Bounding Box Priors for Cell Detection with Point Annotations

The size of an individual cell type, such as a red blood cell, does not vary much among humans. We use this knowledge as a prior for classifying and detecting cells in images with only a few ground truth bounding box annotations, while most of the cells are annotated with points. This setting leads to weakly semi-supervised learning. We propose replacing points with either stochastic (ST) boxes or bounding box predictions during the training process. The proposed "mean-IOU" ST box maximizes the overlap with all the boxes belonging to the sample space with a class-specific approximated prior probability distribution of bounding boxes. Our method trains with both box- and point-labelled images in conjunction, unlike the existing methods, which train first with box- and then point-labelled images. In the most challenging setting, when only 5% images are box-labelled, quantitative experiments on a urine dataset show that our one-stage method outperforms two-stage methods by 5.56 mAP. Furthermore, we suggest an approach that partially answers "how many box-labelled annotations are necessary?" before training a machine learning model.

Urine Microscopic Image Dataset

Urinalysis is a standard diagnostic test to detect urinary system related problems. The automation of urinalysis will reduce the overall diagnostic time. Recent studies used urine microscopic datasets for designing deep learning based algorithms to classify and detect urine cells. But these datasets are not publicly available for further research. To alleviate the need for urine datsets, we prepare our urine sediment microscopic image (UMID) dataset comprising of around 3700 cell annotations and 3 categories of cells namely RBC, pus and epithelial cells. We discuss the several challenges involved in preparing the dataset and the annotations. We make the dataset publicly available.

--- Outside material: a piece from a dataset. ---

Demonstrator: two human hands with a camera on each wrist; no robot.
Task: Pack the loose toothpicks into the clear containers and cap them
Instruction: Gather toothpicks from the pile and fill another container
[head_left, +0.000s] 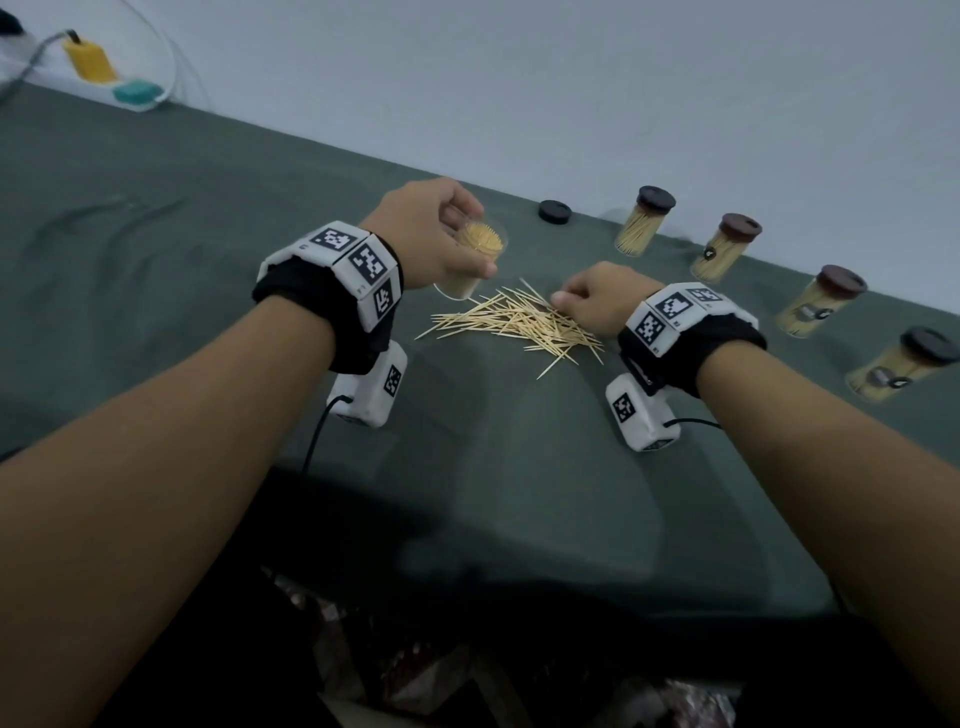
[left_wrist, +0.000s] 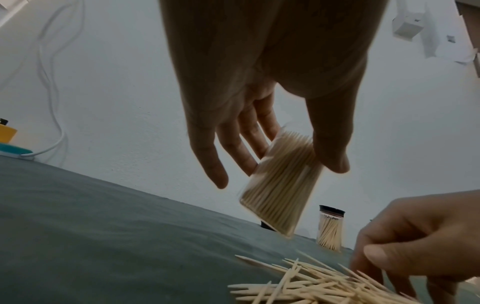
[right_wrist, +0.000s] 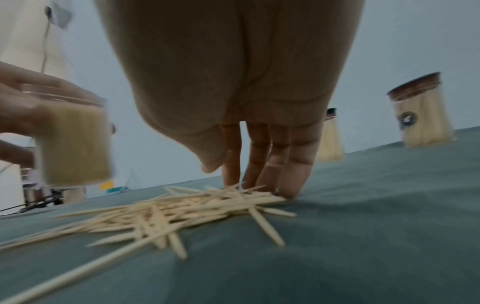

Accelerating the Registration of Image Sequences by Spatio-temporal Multilevel Strategies

Multilevel strategies are an integral part of many image registration algorithms. These strategies are very well-known for avoiding undesirable local minima, providing an outstanding initial guess, and reducing overall computation time. State-of-the-art multilevel strategies build a hierarchy of discretization in the spatial dimensions. In this paper, we present a spatio-temporal strategy, where we introduce a hierarchical discretization in the temporal dimension at each spatial level. This strategy is suitable for a motion estimation problem where the motion is assumed smooth over time. Our strategy exploits the temporal smoothness among image frames by following a predictor-corrector approach. The strategy predicts the motion by a novel interpolation method and later corrects it by registration. The prediction step provides a good initial guess for the correction step, hence reduces the overall computational time for registration. The acceleration is achieved by a factor of 2.5 on average, over the state-of-the-art multilevel methods on three examined optical coherence tomography datasets.

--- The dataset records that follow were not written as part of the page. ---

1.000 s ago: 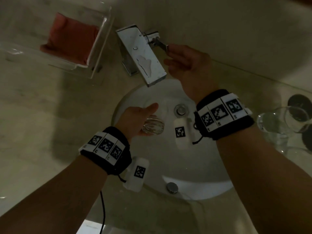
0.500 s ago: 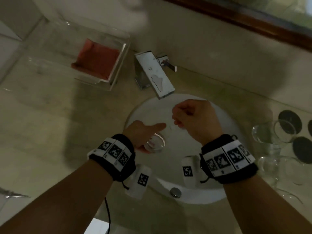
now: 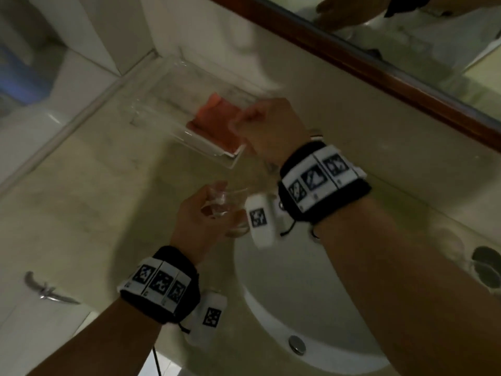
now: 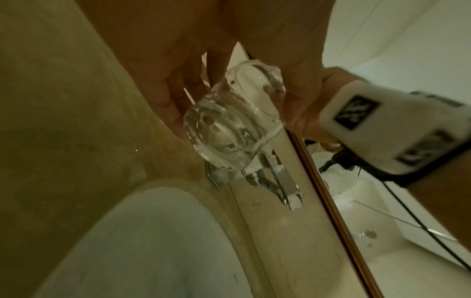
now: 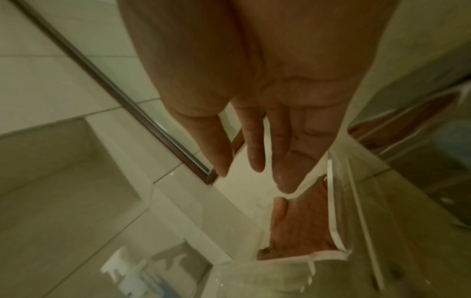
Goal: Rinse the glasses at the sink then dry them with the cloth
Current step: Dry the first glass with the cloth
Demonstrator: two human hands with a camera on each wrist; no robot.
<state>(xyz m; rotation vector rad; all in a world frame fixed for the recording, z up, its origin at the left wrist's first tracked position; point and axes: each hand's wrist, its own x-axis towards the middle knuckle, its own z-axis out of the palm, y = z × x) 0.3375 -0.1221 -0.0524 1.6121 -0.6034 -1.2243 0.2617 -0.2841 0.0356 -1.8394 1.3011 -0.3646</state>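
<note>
My left hand (image 3: 202,213) grips a clear, wet glass (image 3: 230,207) above the counter at the left rim of the white sink (image 3: 311,299). In the left wrist view the glass (image 4: 229,125) lies on its side between fingers and thumb, its thick base facing the camera. The red cloth (image 3: 217,123) lies folded in a clear tray (image 3: 168,104) at the back of the counter. My right hand (image 3: 260,126) hovers over the cloth's right end. Its fingers (image 5: 288,161) are straight and hold nothing, just above the cloth (image 5: 298,221).
The chrome faucet (image 4: 280,181) stands behind the sink; the right wrist hides it in the head view. More glasses (image 3: 447,240) and dark round coasters (image 3: 488,267) sit blurred at the right. A wood-framed mirror (image 3: 379,69) runs along the back wall.
My right hand has left the faucet handle and moved left over the cloth tray. The left hand has brought the glass up out of the basin toward the left rim.
</note>
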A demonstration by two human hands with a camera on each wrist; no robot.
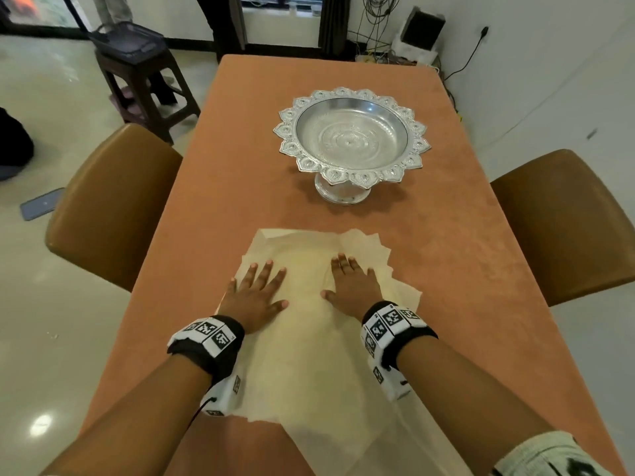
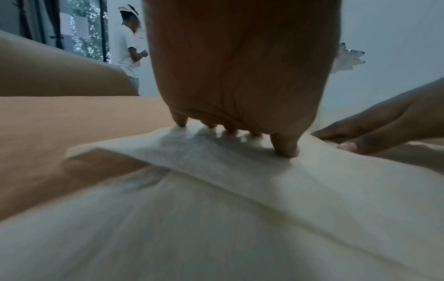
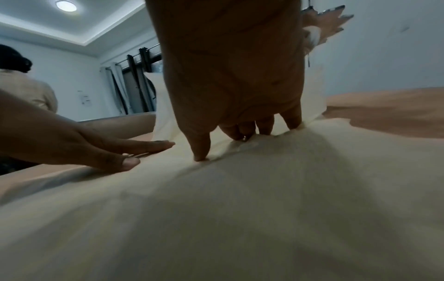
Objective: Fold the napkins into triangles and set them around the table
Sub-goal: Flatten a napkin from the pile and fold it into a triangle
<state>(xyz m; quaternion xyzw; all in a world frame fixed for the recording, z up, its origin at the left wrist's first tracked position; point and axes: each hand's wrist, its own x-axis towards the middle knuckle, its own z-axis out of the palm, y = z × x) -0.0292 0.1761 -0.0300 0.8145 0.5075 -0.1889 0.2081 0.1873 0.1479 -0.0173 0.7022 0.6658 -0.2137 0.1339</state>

Variational Registration of Multiple Images with the SVD based SqN Distance Measure

Image registration, especially the quantification of image similarity, is an important task in image processing. Various approaches for the comparison of two images are discussed in the literature. However, although most of these approaches perform very well in a two image scenario, an extension to a multiple images scenario deserves attention. In this article, we discuss and compare registration methods for multiple images. Our key assumption is, that information about the singular values of a feature matrix of images can be used for alignment. We introduce, discuss and relate three recent approaches from the literature: the Schatten q-norm based SqN distance measure, a rank based approach, and a feature volume based approach. We also present results for typical applications such as dynamic image sequences or stacks of histological sections. Our results indicate that the SqN approach is in fact a suitable distance measure for image registration. Moreover, our examples also indicate that the results obtained by SqN are superior to those obtained by its competitors.